== Records shown ==
BEGIN
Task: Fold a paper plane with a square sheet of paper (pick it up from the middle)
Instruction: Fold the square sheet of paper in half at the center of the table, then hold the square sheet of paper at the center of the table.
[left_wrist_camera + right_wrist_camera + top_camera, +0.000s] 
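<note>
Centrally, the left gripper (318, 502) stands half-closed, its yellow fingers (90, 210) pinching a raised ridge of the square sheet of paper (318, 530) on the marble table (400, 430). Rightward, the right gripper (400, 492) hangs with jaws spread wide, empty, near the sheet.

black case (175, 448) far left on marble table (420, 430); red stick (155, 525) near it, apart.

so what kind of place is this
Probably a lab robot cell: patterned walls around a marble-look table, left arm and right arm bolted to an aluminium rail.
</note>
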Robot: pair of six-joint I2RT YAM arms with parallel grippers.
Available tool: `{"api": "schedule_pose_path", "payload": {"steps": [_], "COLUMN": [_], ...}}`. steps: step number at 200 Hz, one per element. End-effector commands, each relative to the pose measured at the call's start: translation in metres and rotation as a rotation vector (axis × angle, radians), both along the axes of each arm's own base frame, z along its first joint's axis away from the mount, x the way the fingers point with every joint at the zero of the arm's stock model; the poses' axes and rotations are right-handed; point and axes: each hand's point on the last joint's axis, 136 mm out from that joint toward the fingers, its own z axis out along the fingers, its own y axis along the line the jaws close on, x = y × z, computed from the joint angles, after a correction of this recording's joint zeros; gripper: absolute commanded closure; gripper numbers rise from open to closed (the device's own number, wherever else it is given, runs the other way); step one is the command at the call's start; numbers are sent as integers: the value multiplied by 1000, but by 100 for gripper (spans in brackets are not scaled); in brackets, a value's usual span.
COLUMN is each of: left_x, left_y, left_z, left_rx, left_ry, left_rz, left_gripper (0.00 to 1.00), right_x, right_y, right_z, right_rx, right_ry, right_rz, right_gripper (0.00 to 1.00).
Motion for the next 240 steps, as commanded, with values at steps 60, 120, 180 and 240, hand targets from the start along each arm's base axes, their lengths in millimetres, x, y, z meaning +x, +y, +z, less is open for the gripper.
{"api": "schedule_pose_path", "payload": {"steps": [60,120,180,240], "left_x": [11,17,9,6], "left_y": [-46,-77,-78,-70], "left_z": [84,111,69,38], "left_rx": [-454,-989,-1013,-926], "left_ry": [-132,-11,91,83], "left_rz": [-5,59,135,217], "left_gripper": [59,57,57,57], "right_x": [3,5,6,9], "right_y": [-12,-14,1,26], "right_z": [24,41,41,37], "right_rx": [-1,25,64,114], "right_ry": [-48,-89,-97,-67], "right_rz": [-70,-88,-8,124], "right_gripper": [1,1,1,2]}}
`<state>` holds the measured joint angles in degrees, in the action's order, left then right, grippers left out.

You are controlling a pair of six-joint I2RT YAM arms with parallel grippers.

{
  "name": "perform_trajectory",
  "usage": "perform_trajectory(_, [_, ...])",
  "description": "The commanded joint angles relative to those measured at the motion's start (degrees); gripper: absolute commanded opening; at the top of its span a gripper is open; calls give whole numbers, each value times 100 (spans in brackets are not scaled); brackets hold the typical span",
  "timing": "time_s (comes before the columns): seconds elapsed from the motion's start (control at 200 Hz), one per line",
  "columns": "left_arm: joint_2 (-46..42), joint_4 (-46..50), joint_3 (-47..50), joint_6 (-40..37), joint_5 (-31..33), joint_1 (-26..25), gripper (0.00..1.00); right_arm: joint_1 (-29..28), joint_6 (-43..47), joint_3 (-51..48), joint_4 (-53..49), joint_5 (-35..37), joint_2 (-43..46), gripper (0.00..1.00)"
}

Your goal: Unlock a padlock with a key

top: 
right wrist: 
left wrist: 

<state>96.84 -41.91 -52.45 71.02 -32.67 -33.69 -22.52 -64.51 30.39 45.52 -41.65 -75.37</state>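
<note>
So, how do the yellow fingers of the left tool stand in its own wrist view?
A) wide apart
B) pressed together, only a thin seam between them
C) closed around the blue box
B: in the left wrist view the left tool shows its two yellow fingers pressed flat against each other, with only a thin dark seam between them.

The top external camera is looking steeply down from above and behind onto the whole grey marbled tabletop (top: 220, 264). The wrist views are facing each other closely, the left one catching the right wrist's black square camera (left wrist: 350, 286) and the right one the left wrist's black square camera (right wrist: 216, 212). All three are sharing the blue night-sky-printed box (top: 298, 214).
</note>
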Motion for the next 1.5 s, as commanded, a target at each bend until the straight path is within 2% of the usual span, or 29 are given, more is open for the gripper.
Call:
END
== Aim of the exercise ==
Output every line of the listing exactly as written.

== Written solution ==
Task: Fold a paper plane with a square sheet of paper (pick it up from the middle)
Instruction: Fold the square sheet of paper in half at the center of the table, then hold the square sheet of paper at the center of the table.
[left_wrist_camera + right_wrist_camera + top_camera, +0.000s] 
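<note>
Centrally, the left gripper (318, 502) stands half-closed, its yellow fingers (90, 210) pinching a raised ridge of the square sheet of paper (318, 530) on the marble table (400, 430). Rightward, the right gripper (400, 492) hangs with jaws spread wide, empty, near the sheet.

black case (175, 448) far left on marble table (420, 430); red stick (155, 525) near it, apart.

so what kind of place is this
Probably a lab robot cell: patterned walls around a marble-look table, left arm and right arm bolted to an aluminium rail.
</note>
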Robot: pair of six-joint I2RT YAM arms with parallel grippers.
Available tool: `{"api": "schedule_pose_path", "payload": {"steps": [_], "COLUMN": [_], ...}}`. steps: step number at 200 Hz, one per element. End-effector commands, each relative to the pose measured at the call's start: translation in metres and rotation as a rotation vector (axis × angle, radians), both along the axes of each arm's own base frame, z along its first joint's axis away from the mount, x the way the fingers point with every joint at the zero of the arm's stock model; the poses' axes and rotations are right-handed; point and axes: each hand's point on the last joint's axis, 136 mm out from that joint toward the fingers, its own z axis out along the fingers, its own y axis along the line the jaws close on, x = y × z, computed from the joint angles, after a correction of this recording's joint zeros; gripper: absolute commanded closure; gripper numbers rise from open to closed (the device's own number, wherever else it is given, runs the other way); step one is the command at the call's start; numbers are sent as integers: the value multiplied by 1000, but by 100 for gripper (spans in brackets are not scaled); in brackets, a value's usual span.
COLUMN is each of: left_x, left_y, left_z, left_rx, left_ry, left_rz, left_gripper (0.00 to 1.00), right_x, right_y, right_z, right_rx, right_ry, right_rz, right_gripper (0.00 to 1.00).
Motion for the next 240 steps, as commanded, with values at steps 60, 120, 180 and 240, hand targets from the start along each arm's base axes, their lengths in millimetres, x, y, z meaning +x, +y, +z, less is open for the gripper.
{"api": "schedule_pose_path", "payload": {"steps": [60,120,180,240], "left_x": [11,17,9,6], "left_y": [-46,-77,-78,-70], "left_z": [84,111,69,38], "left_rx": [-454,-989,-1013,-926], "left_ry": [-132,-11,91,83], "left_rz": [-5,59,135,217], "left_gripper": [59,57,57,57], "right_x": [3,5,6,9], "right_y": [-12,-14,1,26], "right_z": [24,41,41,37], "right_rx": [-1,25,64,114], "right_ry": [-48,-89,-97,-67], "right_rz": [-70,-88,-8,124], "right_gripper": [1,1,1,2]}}
`<state>` holds the measured joint angles in degrees, in the action's order, left then right, grippers left out.

You are controlling a pair of six-joint I2RT YAM arms with parallel grippers.

{
  "name": "perform_trajectory",
  "usage": "perform_trajectory(_, [_, ...])",
  "description": "The commanded joint angles relative to those measured at the motion's start (degrees); gripper: absolute commanded opening; at the top of its span a gripper is open; calls give whole numbers, each value times 100 (spans in brackets are not scaled); brackets hold the typical span",
  "timing": "time_s (comes before the columns): seconds elapsed from the motion's start (control at 200 Hz), one per line",
  "columns": "left_arm: joint_2 (-46..42), joint_4 (-46..50), joint_3 (-47..50), joint_6 (-40..37), joint_5 (-31..33), joint_1 (-26..25), gripper (0.00..1.00); right_arm: joint_1 (-29..28), joint_6 (-43..47), joint_3 (-51..48), joint_4 (-53..49), joint_5 (-35..37), joint_2 (-43..46), gripper (0.00..1.00)"
}

Your goal: Unlock a padlock with a key

top: 
right wrist: 
left wrist: 

<state>96.84 -41.91 -52.45 71.02 -32.67 -33.69 -22.52 -64.51 30.39 45.52 -41.65 -75.37</state>
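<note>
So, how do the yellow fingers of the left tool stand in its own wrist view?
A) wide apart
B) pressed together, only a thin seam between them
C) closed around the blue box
B: in the left wrist view the left tool shows its two yellow fingers pressed flat against each other, with only a thin dark seam between them.

The top external camera is looking steeply down from above and behind onto the whole grey marbled tabletop (top: 220, 264). The wrist views are facing each other closely, the left one catching the right wrist's black square camera (left wrist: 350, 286) and the right one the left wrist's black square camera (right wrist: 216, 212). All three are sharing the blue night-sky-printed box (top: 298, 214).
</note>
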Motion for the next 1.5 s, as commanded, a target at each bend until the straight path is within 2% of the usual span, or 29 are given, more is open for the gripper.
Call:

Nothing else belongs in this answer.